Sénégal budget cuts: hundreds of billions frozen amid revenue shortfall

The Sénégal government is implementing budget cuts worth hundreds of billions of CFA francs to safeguard public account balances. This decision comes as the Plan de redressement économique et social (PRES) underperforms, with projected revenues falling short of expectations. The executive, led by Prime Minister Ousmane Sonko, now aims to plug a fiscal gap that directly threatens the financial trajectory set at the start of the fiscal year.

PRES revenue shortfall hits projections

Introduced as the cornerstone of the new administration’s fiscal consolidation strategy, the PRES was designed to generate additional resources to reduce the inherited deficit and fund the government’s social priorities. Early accounting data tells a different story. Tax and non-tax revenues scheduled under this plan show a worrying delay, undermining the macroeconomic assumptions that underpinned the current finance law.

The revenue shortfall is forcing tough trade-offs. Rather than deepening the deficit or resorting to heavy new borrowing in an environment where debt costs have risen sharply, Sénégal’s authorities have chosen austerity. Specifically, hundreds of billions of CFA francs in spending authorizations are being frozen or cut across several ministerial portfolios, realigning expenditures with actual revenues.

Fiscal balance under pressure in Dakar

The internal warning is clear: without immediate correction, the budget balance would be at risk. This phrasing, found in framework documents, underscores the urgency of the response. Sénégal has committed to multilateral partners, notably the International Monetary Fund, to meet strict deficit targets under its program. Any deviation would jeopardize future disbursements and increase the cost of accessing international financial markets.

Regional factors also weigh in. Within the West African Economic and Monetary Union (UEMOA), Dakar must keep the public deficit below 3% of GDP, a convergence standard regularly enforced by community institutions. Revelations made in September 2024 by the Court of Auditors about the true scale of public debt had already prompted the country to renegotiate its relationship with creditors. The announced cuts continue this process of accounting alignment.

High-stakes political decisions for Sonko

For the executive tandem of President Bassirou Diomaye Faye and his Prime Minister, the exercise is delicate. Elected on promises of economic rupture and tangible improvements in living conditions, they must reconcile fiscal orthodoxy with strong social expectations. The cuts will necessarily affect investment spending—easier to postpone than operating expenses—as well as some transfers. Several ministries are likely to see their budgets reduced by proportions unseen in recent years.

The chosen path carries political risk. Reducing infrastructure credits or sectoral subsidies in a country emerging from a period of institutional instability could fuel discontent. Conversely, letting the deficit widen would expose Sénégal to accelerated sovereign rating downgrades, already under watch by agencies. Moody’s and S&P Global Ratings are closely monitoring the government’s ability to keep its fiscal promises.

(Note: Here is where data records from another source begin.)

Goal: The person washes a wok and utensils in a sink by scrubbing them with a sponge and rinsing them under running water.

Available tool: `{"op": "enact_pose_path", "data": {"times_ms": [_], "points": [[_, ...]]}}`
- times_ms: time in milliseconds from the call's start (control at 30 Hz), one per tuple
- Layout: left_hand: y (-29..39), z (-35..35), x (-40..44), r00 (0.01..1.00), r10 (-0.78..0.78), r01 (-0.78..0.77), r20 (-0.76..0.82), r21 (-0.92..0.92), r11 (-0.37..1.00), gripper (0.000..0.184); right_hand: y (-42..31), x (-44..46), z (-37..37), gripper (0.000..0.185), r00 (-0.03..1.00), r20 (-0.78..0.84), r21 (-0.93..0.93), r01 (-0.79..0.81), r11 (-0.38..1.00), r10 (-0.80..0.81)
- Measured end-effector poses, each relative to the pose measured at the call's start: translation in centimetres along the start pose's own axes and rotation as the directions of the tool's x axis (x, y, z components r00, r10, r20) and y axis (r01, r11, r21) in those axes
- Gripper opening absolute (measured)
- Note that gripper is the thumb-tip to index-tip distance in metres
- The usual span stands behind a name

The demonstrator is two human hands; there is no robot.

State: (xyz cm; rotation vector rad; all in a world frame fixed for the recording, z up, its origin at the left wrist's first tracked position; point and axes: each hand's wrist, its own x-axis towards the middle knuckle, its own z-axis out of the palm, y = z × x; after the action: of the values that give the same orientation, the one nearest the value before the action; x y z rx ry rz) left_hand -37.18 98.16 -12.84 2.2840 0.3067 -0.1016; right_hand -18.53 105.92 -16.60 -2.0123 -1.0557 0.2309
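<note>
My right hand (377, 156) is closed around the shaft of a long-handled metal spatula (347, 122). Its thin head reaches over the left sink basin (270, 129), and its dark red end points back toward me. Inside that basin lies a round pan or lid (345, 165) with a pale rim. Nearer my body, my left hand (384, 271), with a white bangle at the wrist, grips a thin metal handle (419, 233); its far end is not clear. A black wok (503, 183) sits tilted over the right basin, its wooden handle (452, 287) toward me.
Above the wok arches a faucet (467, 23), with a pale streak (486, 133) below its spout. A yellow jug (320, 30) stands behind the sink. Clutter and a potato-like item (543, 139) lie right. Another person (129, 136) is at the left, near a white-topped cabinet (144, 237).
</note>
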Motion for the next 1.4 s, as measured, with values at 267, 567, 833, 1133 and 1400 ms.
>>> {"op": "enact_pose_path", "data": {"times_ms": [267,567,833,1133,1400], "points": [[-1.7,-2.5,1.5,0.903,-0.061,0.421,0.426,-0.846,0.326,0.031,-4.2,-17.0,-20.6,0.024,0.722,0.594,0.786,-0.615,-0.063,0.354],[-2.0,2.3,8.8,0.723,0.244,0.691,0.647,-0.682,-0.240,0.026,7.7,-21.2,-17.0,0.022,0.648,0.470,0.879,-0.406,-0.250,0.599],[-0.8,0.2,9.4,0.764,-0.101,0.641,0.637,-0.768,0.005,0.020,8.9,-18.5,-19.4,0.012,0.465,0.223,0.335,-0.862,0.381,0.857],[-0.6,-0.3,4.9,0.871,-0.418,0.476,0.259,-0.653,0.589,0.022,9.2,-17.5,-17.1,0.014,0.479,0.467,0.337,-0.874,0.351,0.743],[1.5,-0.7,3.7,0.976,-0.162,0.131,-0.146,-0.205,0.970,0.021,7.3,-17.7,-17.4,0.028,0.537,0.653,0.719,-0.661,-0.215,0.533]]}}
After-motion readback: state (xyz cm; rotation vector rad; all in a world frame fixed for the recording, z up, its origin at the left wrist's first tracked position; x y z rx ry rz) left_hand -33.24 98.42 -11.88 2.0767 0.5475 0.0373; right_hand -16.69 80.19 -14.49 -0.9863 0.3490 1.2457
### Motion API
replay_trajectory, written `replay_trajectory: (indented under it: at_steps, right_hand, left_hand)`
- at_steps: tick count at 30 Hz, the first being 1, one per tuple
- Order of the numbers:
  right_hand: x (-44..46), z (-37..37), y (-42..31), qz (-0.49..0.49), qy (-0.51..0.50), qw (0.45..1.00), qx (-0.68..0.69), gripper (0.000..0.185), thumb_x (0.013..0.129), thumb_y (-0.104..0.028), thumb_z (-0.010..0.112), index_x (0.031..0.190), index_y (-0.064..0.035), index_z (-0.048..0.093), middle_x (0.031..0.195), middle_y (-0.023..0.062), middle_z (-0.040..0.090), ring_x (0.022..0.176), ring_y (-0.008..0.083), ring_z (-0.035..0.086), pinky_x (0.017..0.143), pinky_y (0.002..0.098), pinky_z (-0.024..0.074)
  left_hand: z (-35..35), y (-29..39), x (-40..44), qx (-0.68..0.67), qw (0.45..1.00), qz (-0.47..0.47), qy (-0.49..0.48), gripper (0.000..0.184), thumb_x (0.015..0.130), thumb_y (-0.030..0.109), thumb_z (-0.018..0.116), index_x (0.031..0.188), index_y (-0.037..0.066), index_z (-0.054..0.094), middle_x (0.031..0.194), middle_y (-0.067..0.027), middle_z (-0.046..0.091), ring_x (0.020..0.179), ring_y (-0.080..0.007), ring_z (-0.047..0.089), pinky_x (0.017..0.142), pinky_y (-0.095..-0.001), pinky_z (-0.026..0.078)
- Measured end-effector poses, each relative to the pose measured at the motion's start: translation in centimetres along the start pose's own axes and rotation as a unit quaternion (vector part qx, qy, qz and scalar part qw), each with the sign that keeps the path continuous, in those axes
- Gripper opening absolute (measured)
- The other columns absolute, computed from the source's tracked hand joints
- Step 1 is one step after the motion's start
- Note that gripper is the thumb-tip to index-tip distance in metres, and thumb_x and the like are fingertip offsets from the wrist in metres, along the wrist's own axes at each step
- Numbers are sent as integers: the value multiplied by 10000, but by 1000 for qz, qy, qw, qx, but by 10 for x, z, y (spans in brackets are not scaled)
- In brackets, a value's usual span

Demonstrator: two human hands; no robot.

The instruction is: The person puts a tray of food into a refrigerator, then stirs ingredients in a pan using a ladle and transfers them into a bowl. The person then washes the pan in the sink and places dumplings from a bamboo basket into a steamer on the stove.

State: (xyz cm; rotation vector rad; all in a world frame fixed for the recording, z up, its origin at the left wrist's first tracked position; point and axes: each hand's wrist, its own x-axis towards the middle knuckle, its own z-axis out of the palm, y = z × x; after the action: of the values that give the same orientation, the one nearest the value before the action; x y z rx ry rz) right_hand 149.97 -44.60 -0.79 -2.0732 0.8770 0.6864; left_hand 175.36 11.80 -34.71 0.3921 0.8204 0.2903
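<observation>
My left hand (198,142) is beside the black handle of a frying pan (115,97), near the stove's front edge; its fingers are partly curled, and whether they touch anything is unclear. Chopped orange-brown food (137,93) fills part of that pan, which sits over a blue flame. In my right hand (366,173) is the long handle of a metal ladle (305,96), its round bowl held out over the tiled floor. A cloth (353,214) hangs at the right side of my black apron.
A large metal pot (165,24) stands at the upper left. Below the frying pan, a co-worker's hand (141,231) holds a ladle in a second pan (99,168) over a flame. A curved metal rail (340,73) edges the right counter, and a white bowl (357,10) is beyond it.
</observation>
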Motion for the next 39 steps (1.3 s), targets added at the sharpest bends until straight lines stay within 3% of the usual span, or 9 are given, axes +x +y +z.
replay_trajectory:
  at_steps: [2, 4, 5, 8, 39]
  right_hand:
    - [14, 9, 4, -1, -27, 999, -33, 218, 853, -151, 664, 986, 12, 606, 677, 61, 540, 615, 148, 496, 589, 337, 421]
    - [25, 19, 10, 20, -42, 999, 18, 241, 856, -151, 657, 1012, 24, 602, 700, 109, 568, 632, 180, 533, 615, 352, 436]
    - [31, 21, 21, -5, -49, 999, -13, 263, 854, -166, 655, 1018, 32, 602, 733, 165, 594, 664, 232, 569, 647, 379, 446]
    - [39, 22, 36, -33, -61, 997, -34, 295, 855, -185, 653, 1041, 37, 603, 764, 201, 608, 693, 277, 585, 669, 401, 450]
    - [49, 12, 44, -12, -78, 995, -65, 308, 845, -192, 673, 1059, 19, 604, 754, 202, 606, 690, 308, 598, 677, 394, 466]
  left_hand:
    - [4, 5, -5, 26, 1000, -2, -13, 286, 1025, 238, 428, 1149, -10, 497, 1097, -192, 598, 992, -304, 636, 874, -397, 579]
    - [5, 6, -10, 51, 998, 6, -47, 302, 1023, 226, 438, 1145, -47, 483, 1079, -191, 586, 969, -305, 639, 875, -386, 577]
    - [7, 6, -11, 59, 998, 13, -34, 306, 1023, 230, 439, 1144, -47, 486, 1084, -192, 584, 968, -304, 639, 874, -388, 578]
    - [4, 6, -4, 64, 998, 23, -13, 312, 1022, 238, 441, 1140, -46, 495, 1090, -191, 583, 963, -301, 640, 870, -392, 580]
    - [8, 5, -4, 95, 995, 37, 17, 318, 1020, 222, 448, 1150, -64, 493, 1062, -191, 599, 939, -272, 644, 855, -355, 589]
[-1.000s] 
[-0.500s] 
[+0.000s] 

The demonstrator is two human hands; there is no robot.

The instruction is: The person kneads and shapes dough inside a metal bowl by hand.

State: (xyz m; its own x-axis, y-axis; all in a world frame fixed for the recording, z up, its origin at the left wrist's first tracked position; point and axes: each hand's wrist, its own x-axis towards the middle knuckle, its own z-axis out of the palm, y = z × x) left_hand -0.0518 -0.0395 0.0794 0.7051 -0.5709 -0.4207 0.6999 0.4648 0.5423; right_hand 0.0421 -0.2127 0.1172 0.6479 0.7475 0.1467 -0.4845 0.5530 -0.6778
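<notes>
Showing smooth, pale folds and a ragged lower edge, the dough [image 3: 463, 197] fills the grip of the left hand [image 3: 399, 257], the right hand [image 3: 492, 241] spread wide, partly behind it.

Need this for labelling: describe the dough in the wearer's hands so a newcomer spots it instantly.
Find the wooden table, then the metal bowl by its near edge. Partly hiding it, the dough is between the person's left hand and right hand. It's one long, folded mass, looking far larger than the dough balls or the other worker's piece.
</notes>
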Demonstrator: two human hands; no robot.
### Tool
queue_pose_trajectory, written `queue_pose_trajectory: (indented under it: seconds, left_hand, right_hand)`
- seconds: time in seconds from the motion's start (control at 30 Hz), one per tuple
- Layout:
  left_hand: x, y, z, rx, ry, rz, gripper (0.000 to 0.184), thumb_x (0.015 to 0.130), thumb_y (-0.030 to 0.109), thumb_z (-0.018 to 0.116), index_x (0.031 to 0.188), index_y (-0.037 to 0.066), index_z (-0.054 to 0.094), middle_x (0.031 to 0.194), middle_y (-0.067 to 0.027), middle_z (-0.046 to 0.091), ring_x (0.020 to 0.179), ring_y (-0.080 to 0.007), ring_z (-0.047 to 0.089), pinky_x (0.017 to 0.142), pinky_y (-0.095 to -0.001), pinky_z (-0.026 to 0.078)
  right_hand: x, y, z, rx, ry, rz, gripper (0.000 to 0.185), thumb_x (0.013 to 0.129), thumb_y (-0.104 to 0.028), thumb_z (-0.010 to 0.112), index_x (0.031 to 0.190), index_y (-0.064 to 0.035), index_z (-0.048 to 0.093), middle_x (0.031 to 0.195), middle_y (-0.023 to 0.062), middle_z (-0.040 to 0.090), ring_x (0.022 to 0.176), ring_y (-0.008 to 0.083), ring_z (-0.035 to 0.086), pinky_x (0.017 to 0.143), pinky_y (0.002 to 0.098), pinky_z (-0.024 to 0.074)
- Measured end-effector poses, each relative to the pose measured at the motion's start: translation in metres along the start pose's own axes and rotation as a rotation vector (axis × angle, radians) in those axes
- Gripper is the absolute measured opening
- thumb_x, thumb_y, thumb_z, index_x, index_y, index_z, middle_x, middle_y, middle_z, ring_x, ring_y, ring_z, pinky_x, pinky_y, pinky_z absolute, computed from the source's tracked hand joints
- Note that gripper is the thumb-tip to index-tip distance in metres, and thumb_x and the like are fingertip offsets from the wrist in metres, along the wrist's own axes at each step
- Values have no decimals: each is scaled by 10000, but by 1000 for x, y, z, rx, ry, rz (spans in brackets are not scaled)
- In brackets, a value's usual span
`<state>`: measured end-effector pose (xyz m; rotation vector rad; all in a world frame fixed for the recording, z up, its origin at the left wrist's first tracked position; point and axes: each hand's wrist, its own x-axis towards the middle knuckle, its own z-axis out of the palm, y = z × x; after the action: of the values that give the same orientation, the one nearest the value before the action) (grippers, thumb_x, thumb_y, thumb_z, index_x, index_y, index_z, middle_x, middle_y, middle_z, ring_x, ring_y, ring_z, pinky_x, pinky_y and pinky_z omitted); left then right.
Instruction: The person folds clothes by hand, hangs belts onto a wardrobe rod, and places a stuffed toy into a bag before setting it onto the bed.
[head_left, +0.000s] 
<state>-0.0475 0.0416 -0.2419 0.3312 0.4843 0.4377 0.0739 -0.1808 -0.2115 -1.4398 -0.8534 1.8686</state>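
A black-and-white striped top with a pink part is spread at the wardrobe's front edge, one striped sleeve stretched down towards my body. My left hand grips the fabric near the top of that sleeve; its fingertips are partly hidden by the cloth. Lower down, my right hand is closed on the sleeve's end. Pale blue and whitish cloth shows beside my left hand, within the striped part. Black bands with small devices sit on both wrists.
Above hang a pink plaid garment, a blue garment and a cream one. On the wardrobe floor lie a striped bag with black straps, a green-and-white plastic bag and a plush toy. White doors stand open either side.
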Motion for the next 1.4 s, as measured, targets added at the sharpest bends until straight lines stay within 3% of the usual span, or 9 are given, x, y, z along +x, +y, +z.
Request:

Timing is also a factor. The announced cuts must take effect before the end of the fiscal year, requiring swift implementation of freeze directives and strict discipline from spending authorities. Oversight will fall primarily to the Ministry of Finance and Budget, in close coordination with the Prime Minister’s office. The ability to rebuild revenues in 2025 through more effective tax reform and better mobilization of internal resources will determine the length of this austerity drive.

Beyond the immediate shock, this episode illustrates the narrow margin of maneuver Sénégal truly has to finance its economic transformation ambitions. The trade-offs involve hundreds of billions of CFA francs and explicitly aim to preserve fiscal balance threatened by the PRES’s underperformance.